• [Assignment]
Transcribe all the lines below exactly. Omit the pictures.

• [Data below]
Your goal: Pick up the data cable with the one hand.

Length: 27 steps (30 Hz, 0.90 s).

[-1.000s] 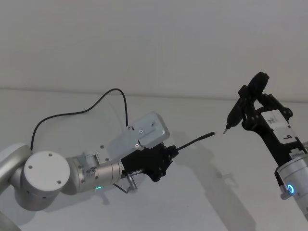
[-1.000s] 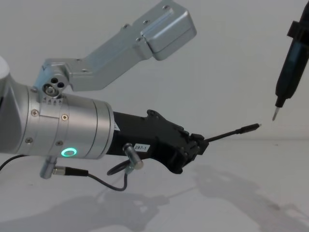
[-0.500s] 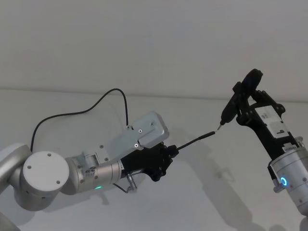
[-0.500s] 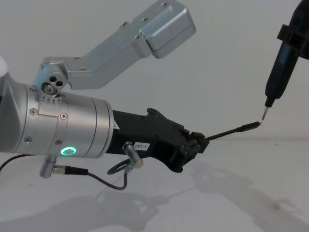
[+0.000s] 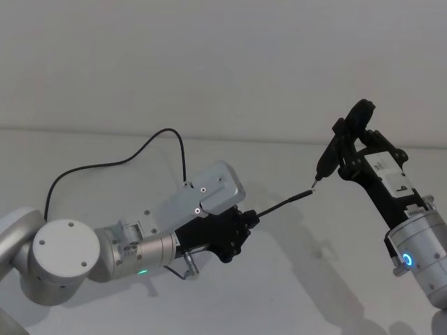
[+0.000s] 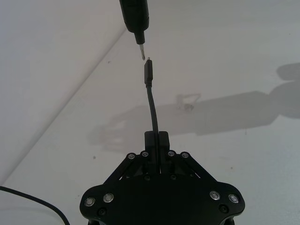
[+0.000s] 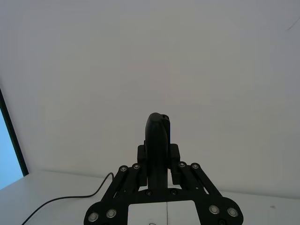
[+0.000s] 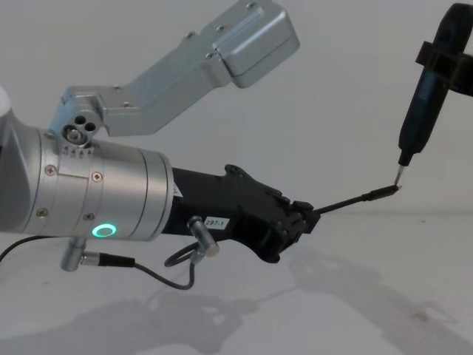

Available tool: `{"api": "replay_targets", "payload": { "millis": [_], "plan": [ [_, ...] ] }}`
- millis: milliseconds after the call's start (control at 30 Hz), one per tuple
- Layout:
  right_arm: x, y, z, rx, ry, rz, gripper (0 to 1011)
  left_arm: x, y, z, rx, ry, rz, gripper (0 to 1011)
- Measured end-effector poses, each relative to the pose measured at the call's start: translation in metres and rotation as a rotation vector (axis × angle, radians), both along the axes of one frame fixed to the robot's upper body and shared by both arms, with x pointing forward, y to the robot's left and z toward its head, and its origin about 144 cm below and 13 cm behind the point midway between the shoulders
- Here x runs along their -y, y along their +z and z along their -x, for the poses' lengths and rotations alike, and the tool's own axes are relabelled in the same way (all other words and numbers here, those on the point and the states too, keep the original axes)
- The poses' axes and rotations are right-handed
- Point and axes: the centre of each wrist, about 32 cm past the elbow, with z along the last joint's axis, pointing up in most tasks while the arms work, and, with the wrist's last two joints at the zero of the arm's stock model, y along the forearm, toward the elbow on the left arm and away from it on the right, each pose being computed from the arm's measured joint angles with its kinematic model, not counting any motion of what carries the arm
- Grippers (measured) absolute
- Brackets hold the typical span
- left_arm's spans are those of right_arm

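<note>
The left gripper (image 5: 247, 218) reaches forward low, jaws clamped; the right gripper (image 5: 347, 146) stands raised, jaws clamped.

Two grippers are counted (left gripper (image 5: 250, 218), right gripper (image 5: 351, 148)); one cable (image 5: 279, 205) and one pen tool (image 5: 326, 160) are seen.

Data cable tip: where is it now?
Head view, centre-right: the thin matte-black data cable juts from the left gripper's shut fingers, its tip almost at the metal point of the dark pen-shaped tool on the right.
</note>
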Motion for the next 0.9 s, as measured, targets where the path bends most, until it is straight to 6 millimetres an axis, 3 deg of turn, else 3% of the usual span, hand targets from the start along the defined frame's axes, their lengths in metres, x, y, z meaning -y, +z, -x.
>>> {"api": "replay_targets", "payload": {
  "millis": [900],
  "plan": [
    [0.0003,0.0025,0.002,0.006,0.006,0.01,268,0.0,0.0,0.0,0.0,0.0,0.0,48]
  ]
}}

• [Completed exercise]
Your goal: Pick up the data cable with the one hand.

Length: 27 steps (30 Hz, 0.90 s).

[-1.000s] 
[-1.000s] 
[-0.500s] 
[-0.500s] 
[+0.000s] 
[+0.000s] 
[+0.000s] 
[+0.000s] 

Available tool: `{"api": "replay_targets", "payload": { "millis": [_], "plan": [ [_, ...] ] }}`
- millis: milliseconds after the call's start (control at 30 Hz), one per tuple
- Layout:
  right_arm: x, y, z, rx, ry, rz, gripper (0 to 1011)
  left_arm: x, y, z, rx, ry, rz, gripper (0 to 1011)
- Measured end-effector poses, each relative to the pose measured at the call's start: translation in metres and rotation as a rotation vector (axis × angle, radians), both along the axes of one frame fixed to the robot's upper body and shared by both arms, with x pointing forward, y to the robot's left and z toward its head, and its origin about 144 cm below and 13 cm behind the point midway between the shoulders
- Here x runs along their -y, y along their +z and z along their -x, for the poses' lengths and rotations alike, and the tool's own axes are relabelled in the same way (all other words and numbers here, those on the point and the states too, keep the original axes)
- The poses' axes and rotations are right-handed
- Point and axes: the centre of each wrist, about 32 cm past the elbow, with z along the last joint's axis, pointing up in most tasks while the arms work, and, with the wrist's last two joints at the zero of the arm's stock model, y along the forearm, toward the elbow on the left arm and away from it on the right, each pose being computed from the arm's measured joint angles with its kinematic model, not counting any motion of what carries the arm
- Grippers (measured) absolute
- Brackets hold the typical span
- left_arm's spans are those of right_arm

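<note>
The left gripper (image 5: 247, 218) reaches forward low, jaws clamped; the right gripper (image 5: 347, 146) stands raised, jaws clamped.

Two grippers are counted (left gripper (image 5: 250, 218), right gripper (image 5: 351, 148)); one cable (image 5: 279, 205) and one pen tool (image 5: 326, 160) are seen.

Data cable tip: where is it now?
Head view, centre-right: the thin matte-black data cable juts from the left gripper's shut fingers, its tip almost at the metal point of the dark pen-shaped tool on the right.
</note>
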Motion for the next 0.9 s, as measured, targets where the path bends most, until it is straight to 6 millimetres an axis, 3 deg of turn, else 3% of the usual span, hand targets from the start along the defined frame's axes, their lengths in metres, x, y, z meaning -y, +z, -x.
>>> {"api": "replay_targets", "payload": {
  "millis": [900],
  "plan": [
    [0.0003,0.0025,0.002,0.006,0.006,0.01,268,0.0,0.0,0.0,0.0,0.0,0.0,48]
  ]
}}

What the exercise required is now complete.